We bobbed for a day, a night, and another day as the biosphere developed a few leaks and began taking on water, so that it was nearly awash. SciTim and Pixel used their scuba gear to enter the biosphere and bring up some food and medical supplies, and Pixel used her medical training to give bc and me some much-needed first aid. I captained, or rather - supervised - Tim, bc and Pixel’s rigging a tarp as a sail and one of the tables from the biosphere as a rudder. But it was to no avail, as our vessel was far too heavy and full of water to respond to our improvisations, and we drifted northwestward out into the deep Pacific. I’d begun thinking about Thor Heyerdahl and Easter Island when Pixel spotted a small boat on the horizon. She fired off a couple of parachute flares, and not long afterward the boat hove into hailing range. It was a small charter fishing boat out of Ensenada, and at the helm was a guy we’d never met, named R.P. McMurphy. Seems he’d broken out of a mental asylum and chartered this fishing boat, and brought some of the friends he’s made on the inside with him. And who did those inmates happen to be but the denizens of the Boodle Porching Hour, the whole gang; yellojkt, Wilbrod, cassandra, omni, mo, TBG, PJ, LostInThought, Scottynuke, Yoki, frostbitten, Dreamer, Raysmom, kbertocci, RD Padouk, College Parkian, greenwithenvy, martooni, Ivansmom, Harding, Garfield, Charlie Cheswick, Taber, Billy, and even the Chief, all the usual suspects, out for a little marlin-fishing and a break from Nurse Ratched.
Rescued! They took us aboard, of course, and took bc and me to Tijuana so we could hitch-hike to the awards banquet that evening at the swank Tijuana el Hotel Seis.
As we stood in the doorway of the grand ballroom, with hundreds of disbelieving eyes upon us and the crowd rising to their feet (those nearest us also grabbed their noses), bc whispered to me, “Hey Mudge, didja ever hear of the Mille Miglia?”

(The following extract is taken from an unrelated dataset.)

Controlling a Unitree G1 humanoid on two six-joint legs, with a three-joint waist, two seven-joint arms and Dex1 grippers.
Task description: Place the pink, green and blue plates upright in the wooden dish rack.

“No,” I said, “what’s that?”
“A thousand-mile open-road endurance race through Italy. They discontinued it in 1961, but I saw the other day they’re thinking about resuming it. The real one, not the namby-pamby show ‘n shine vintage run they’re doing now. All you need is an old sports car, a driver, and an on-board mechanic/navigator…you do speak a little Italian, don’t you Mudge?”
“Mudge?”
I hit him with my hat. But I didn’t say no.